**Exercise description**
Work through the lines of the material below, note those with the word "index", and give their number, nothing else.

*** Block opens ***

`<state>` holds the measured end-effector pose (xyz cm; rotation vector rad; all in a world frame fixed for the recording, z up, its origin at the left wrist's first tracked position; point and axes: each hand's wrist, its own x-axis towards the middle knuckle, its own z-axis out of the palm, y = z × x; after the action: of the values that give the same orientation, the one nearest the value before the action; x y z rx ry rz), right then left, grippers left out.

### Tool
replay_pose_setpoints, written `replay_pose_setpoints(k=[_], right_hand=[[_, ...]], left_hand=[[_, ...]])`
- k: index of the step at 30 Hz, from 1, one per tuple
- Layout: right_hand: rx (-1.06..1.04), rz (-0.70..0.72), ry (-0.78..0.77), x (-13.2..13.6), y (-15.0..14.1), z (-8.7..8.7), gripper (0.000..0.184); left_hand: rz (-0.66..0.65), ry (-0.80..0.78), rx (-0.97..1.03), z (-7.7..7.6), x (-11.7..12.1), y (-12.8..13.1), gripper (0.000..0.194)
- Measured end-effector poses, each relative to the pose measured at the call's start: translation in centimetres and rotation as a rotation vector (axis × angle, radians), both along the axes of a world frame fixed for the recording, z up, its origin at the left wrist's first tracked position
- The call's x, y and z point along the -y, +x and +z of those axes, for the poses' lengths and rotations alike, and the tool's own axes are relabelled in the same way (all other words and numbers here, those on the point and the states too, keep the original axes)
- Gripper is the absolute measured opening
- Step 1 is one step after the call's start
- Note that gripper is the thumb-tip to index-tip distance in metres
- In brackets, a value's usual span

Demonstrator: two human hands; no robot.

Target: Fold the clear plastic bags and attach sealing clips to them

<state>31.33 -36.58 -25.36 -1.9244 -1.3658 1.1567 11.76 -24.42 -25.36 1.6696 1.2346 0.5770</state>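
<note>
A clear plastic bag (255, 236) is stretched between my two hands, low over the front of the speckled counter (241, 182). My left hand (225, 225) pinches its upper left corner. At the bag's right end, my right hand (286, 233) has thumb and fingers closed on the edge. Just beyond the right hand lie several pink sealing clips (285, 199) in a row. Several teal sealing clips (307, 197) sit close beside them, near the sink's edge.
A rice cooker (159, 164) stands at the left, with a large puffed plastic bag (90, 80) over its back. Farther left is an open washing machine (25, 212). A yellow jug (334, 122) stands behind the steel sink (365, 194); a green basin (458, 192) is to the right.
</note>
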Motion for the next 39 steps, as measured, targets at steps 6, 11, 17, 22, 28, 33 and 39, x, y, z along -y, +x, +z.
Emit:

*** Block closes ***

**Response area**
2